Schaefer a dit que l'augmentation de l'index MAR pour P. aeruginosa, qui peut provoquer des infections pulmonaires graves, est particulièrement remarquable car elle est comparable à ce qui a été rapporté dans les établissements de santé.

« C'est étonnant, car cette lagune n'est pas un hôpital, il ne devrait donc pas y avoir d'exposition massive à des antibiotiques », a-t-il dit. « Mais pourtant, il semble y en avoir, dans cette population bactérienne. »

Schaefer et ses collègues ont signalé une augmentation significative de la résistance au céfotaxime et à la ceftazidime - deux céphalosporines de troisième génération - au cours de deux périodes d'échantillonnage, une observation suggérant que cela pourrait refléter l'utilisation croissante d'antibiotiques chez l'homme dans les communautés adjacentes au lagon . En outre, la résistance à la ciprofloxacine chez E. coli a plus que doublé, reflétant les tendances récentes en matière d'infections cliniques chez l'homme.

Les résultats soulignent le concept One Health
Bien que les dauphins n'aient été infectés par aucun des agents pathogènes résistants, les résultats sont significatifs car les dauphins sont une espèce sentinelle. Leur santé peut fournir des indices sur ce qui se passe dans l'environnement et avertir des menaces potentielles pour la santé humaine.

« Nous savons que ces dauphins sont des résidents de cette région et que ce sont des eaux que les gens utilisent pour la pêche et les loisirs. Ils y nagent et en mangent la nourriture », a dit Schaefer. « Les dauphins nous fournissent donc des informations potentiellement importantes sur les risques pour la santé publique dans la région. »

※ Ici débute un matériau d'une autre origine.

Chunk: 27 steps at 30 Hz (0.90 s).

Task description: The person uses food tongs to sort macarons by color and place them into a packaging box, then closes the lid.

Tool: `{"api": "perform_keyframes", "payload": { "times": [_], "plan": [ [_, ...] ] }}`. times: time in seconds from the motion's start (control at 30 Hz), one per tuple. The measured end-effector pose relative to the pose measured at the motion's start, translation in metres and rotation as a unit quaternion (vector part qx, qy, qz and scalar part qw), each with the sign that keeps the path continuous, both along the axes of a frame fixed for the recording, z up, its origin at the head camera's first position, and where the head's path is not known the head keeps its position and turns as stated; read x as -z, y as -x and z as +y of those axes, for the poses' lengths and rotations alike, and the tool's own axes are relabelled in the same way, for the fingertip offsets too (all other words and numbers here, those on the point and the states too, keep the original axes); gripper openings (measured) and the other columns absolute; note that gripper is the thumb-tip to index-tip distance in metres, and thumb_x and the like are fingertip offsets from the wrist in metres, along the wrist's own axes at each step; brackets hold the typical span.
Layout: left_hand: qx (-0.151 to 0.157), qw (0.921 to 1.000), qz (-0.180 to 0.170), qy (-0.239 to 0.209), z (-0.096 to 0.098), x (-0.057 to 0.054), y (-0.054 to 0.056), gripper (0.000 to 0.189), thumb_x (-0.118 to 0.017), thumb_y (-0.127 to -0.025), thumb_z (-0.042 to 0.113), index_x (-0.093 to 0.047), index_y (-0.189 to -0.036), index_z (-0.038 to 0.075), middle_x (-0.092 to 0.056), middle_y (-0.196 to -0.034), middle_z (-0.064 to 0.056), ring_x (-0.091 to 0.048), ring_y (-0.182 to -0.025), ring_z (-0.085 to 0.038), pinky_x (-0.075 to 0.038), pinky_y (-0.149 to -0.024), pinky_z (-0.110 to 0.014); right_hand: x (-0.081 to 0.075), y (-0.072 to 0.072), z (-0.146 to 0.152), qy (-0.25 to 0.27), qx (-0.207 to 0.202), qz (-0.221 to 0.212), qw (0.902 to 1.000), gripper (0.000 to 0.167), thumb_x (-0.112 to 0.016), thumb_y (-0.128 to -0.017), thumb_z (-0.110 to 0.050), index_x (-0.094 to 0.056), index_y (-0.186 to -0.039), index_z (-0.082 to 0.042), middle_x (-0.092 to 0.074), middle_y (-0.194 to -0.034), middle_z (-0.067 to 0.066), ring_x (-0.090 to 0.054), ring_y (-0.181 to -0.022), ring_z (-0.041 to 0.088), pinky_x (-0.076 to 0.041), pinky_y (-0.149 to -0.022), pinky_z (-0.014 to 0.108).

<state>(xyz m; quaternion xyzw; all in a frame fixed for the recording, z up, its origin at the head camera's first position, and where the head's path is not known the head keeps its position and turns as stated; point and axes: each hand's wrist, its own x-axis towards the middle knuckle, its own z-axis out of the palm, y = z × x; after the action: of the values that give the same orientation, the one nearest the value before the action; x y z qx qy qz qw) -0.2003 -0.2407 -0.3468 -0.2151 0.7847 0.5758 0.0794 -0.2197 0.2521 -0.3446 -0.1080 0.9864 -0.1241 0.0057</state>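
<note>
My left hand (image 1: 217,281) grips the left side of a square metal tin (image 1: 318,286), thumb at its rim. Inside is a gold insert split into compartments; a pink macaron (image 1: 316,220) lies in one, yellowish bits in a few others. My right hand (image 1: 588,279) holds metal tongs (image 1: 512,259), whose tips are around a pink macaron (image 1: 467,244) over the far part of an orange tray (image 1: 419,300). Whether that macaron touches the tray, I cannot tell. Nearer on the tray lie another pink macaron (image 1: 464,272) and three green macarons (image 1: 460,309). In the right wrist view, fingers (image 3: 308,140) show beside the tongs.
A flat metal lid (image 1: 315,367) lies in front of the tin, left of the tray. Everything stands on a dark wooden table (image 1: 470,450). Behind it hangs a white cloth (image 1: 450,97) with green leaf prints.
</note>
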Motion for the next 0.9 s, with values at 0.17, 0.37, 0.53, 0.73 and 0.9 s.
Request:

Schaefer et ses co-auteurs pensent que la présence de taux aussi élevés de bactéries antibiorésistantes chez les dauphins est probablement due à la présence d'agents pathogènes résistants chez l'homme, ainsi qu'à la présence de résidus d'antibiotiques, susceptibles de créer une pression de sélection favorisant la résistance de bactéries aux antibiotiques pour partager des gènes et propager davantage la résistance. La présence de nitrates, de phosphates et de métaux lourds dans l'eau, tels que le mercure, peut faciliter ce processus, expliquent-ils.

La source de cette contamination n'est pas difficile à discerner. Près d'un million de personnes vivent et travaillent dans la région, environ 300 000 fosses septiques dans les cinq comtés environnants, des terres agricoles et un certain nombre de canaux résidentiels qui alimentent la lagune d'Indian River. Il s'agit d'un système complexe, a noté M. Schaefer, avec de multiples intrants et facteurs de stress pouvant contribuer à transformer le cours d'eau en réservoir de résistance aux antibiotiques.

Schaefer a dit que l'étude met en évidence le concept One Health - l'idée que la santé humaine, animale et environnementale, tout cela est liée.

« Ce n'est plus juste un problème d'écosystème ou de faune sauvage; ce sont des agents pathogènes potentiels qui peuvent affecter la santé humaine », a-t-il dit. « Nous constatons donc que nos impacts sur l'environnement commencent à se retourner… et ont potentiellement un impact sur les personnes qui vivent le long de la lagune. »

Schaefer a dit que les recherches sur les dauphins se poursuivraient, ainsi que sur deux autres espèces aquatiques se situant au sommet de la chaîne alimentaire - les requins et les raies. « Parce qu'elles sont au sommet de la chaîne alimentaire, elles peuvent nous fournir beaucoup d'informations précieuses », a-t-il dit.